In this absence of, well, everything that might constitute drama, Patrick Page's Norman Osborn/Green Goblin has been handed the whole show. Pre-rehab, Page was the best thing about the musical; even the technical glitches, which could sometimes take upwards of ten minutes to repair, were made more than palatable by his natural showmanship, easy patter, and sly self-mockery. Now he's been given scene after scene in which to cut up: The Goblin calls the Daily Bugle... and gets annoyed by one of those irritating voice-mail menus! You know the ones I mean? With the "press one for English," "if you are satisfied with your message," etc., etc.? What's that? You do know them? You've known them since 1990? You don't say! It's the kind of stuff that wouldn't make the cut on the Blue Collar Comedy Tour, but Spidey's new handlers spread this soothing poop liberally, over everything, usually to cover the now-choppy set changes and splatter-pattern production numbers. (With no new money to spend, McKinley and Brock usually just clear the enormous stage and let cast members run amok in the void. The high-school musical rule of "everybody run this way! Okay, now, everybody run that way!" is very much in effect.)
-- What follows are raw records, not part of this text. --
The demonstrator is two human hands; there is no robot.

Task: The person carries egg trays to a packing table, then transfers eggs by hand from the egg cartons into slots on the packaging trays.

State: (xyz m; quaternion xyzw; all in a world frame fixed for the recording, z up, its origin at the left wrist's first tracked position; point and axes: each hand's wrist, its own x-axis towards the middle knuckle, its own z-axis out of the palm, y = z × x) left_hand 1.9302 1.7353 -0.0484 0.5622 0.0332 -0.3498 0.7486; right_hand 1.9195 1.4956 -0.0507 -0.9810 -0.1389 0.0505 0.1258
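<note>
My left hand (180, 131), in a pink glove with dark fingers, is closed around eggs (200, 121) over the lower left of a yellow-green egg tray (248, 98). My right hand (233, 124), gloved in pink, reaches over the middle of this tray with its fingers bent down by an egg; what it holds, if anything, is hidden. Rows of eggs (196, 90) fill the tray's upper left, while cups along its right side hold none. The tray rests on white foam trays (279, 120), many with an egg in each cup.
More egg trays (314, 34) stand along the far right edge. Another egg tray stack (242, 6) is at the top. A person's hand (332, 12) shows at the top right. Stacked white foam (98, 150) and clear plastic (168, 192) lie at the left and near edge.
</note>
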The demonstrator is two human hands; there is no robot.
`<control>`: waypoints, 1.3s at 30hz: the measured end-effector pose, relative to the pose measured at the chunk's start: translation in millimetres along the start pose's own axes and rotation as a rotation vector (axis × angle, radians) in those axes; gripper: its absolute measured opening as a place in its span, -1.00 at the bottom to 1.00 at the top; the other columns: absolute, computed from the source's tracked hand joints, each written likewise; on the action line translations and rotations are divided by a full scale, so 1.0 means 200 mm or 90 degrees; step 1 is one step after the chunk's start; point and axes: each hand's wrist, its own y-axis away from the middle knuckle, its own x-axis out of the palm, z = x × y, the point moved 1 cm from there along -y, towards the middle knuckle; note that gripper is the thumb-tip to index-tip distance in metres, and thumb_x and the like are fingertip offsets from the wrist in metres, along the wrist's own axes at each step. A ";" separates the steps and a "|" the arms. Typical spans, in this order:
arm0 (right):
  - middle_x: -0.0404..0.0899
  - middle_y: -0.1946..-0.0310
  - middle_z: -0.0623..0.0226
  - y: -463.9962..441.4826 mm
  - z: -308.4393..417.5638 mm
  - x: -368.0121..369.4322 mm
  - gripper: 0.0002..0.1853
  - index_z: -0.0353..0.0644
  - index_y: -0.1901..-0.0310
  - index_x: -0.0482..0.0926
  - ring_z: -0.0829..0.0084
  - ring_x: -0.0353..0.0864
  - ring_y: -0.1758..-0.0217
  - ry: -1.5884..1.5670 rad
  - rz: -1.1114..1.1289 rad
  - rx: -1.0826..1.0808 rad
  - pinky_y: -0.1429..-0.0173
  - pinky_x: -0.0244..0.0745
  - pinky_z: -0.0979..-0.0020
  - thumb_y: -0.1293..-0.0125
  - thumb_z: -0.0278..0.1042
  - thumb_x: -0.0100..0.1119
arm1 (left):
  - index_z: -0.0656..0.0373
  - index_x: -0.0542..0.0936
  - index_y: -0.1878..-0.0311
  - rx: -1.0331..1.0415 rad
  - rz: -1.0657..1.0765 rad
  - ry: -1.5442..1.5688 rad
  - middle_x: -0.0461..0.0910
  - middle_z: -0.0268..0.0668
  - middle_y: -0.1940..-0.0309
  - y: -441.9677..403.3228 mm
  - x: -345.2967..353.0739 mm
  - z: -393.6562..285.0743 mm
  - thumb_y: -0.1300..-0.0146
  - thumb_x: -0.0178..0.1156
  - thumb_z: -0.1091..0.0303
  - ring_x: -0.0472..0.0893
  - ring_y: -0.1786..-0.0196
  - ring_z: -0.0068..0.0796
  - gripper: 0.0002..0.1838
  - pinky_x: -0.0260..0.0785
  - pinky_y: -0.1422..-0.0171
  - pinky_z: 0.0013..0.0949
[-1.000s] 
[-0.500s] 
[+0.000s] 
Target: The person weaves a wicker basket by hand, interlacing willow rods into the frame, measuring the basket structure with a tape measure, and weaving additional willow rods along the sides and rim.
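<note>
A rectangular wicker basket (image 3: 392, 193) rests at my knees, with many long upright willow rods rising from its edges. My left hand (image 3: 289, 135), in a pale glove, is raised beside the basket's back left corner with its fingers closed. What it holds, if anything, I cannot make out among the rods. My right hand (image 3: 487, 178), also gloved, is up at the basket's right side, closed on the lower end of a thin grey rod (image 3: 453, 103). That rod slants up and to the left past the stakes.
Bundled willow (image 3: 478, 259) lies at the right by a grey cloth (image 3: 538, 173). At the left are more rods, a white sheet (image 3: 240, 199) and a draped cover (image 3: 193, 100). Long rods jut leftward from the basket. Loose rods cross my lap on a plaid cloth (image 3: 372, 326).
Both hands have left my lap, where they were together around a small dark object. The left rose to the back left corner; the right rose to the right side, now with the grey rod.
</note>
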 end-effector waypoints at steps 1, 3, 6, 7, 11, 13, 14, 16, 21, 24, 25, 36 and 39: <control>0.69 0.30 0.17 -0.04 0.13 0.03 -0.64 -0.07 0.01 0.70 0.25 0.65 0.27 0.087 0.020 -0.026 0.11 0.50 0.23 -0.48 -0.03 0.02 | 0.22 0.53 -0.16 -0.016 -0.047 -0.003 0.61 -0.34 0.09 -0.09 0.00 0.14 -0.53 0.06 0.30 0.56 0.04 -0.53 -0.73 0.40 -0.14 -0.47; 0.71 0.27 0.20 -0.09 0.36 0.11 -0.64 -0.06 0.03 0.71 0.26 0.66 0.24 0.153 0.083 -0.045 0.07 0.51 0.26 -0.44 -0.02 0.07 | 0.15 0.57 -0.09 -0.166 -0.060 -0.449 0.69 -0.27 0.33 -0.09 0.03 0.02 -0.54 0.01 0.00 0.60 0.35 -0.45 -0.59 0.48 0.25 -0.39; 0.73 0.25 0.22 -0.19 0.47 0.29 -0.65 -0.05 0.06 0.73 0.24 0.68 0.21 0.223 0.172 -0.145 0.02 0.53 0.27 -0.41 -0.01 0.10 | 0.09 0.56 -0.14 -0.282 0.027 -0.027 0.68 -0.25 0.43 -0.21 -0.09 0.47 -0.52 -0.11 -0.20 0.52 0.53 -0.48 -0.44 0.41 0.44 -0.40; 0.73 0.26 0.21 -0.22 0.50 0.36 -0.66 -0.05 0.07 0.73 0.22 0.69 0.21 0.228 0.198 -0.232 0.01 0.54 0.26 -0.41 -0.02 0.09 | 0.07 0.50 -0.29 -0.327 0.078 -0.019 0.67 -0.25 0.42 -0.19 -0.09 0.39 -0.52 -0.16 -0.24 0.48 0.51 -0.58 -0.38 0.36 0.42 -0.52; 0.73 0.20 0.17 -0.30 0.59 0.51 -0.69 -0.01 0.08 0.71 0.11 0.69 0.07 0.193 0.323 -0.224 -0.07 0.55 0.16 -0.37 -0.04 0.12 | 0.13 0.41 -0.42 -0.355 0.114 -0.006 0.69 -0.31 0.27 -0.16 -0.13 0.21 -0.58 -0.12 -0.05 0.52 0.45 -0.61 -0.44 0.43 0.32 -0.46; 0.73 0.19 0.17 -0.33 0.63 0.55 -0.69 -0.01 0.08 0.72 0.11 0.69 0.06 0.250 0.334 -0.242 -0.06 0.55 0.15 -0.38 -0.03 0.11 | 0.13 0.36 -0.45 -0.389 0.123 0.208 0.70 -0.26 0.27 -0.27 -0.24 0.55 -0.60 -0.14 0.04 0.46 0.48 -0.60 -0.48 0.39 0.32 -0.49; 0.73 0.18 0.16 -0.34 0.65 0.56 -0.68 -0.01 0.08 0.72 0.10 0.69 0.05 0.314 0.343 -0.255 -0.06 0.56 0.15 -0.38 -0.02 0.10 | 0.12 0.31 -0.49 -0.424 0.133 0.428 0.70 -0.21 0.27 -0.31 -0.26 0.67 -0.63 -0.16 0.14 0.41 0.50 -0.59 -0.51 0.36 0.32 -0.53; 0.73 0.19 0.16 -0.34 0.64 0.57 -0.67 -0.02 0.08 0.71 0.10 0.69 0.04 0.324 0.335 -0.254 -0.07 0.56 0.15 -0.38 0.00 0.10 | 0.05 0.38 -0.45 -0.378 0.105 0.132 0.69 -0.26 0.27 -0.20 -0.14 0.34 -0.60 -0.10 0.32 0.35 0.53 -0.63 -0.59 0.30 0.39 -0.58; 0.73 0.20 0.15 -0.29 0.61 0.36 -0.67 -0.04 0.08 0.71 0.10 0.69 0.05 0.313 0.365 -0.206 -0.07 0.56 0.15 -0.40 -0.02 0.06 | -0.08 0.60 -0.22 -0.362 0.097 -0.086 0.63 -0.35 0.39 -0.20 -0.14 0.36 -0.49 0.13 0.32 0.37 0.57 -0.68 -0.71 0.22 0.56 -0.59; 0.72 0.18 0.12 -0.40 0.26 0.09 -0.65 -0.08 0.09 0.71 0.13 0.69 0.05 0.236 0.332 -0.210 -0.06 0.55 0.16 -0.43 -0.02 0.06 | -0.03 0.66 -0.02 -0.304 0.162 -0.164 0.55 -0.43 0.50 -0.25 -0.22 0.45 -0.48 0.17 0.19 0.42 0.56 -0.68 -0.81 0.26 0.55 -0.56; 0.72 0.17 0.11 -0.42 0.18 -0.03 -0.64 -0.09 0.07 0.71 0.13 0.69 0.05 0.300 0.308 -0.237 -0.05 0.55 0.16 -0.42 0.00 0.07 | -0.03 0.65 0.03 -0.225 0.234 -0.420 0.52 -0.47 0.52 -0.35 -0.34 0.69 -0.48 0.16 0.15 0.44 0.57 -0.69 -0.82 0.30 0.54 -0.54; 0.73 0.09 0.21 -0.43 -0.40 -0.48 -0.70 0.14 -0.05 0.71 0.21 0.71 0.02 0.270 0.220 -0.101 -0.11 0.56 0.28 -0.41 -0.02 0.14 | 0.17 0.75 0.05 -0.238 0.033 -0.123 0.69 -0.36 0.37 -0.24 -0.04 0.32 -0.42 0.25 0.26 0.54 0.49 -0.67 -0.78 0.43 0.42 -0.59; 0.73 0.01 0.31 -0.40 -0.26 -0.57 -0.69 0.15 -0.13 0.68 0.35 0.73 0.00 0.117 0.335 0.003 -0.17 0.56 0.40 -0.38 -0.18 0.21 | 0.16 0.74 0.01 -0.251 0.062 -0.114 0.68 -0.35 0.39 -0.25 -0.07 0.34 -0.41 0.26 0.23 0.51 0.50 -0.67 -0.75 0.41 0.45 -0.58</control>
No amount of mulch or manure can cover up the music, which is, by far, the show's greatest weakness. (Which is saying something.) With Taymor in charge, Spider-Man essentially ignored its score, and invited us to ignore it, too. We happily obliged. Now, the inert echoplay of the Edge's music and the dippy teen-poet vacuousness of Bono's lyrics cannot and will not be denied. (From "And you say rise above / Into the skies above" to "All the weirdos in the world / are here right now in New York City," there's perhaps not a single defensible line — and Edge, in his wisdom, spaces those lines at arid rock distances, making you wait whole seconds for unimaginative rhymes most of us could Mad-Lib in an instant.) "Bullying by Numbers," "DIY World," "A Freak Like Me Needs Company," and the narcotizing ballad "If the World Should End" (the undisputed nadir of last weekend's Tony awards ceremony) demonstrate, beyond a doubt, that the boys from Dublin never had a damned clue what a musical was or how to dramatize action and emotion in song. Spider-Man was a bad Julie Taymor musical; it is now, wholeheartedly, a terrible U2 musical, with a governing dramaturgy that owes more to Pop than Achtung Baby.

Spider-Man — to beat my running metaphor into the ground and then leave it for dead — is like that good-and-crazy friend with a highly entertaining substance-abuse problem, the one who goes off and gets clean, and comes back a different and diminished person: With his manias and overmuchness reined in, you suddenly realize how very little you ever had to offer one another. With Taymor gone, and the ruins of her monstrous Lovecraftian vision overrun by Lilliputians, there's simply nothing to see here, other than the sort of "stunt spectacular" that wouldn't look out of place amid a backdrop of roller coasters and toddler vomit. It's a vast emptiness, void even of its animating madness. It shuffles and smiles and subsides, like a good inmate, its hummingbird heartbeat slowed to a crawl. Put your head to Spidey's chest, and all you'll hear is the dull smack of a damp wad of cash hitting the boards.

Spider-Man: Turn Off the Dark is at the Foxwoods Theatre, 213 West 42nd Street.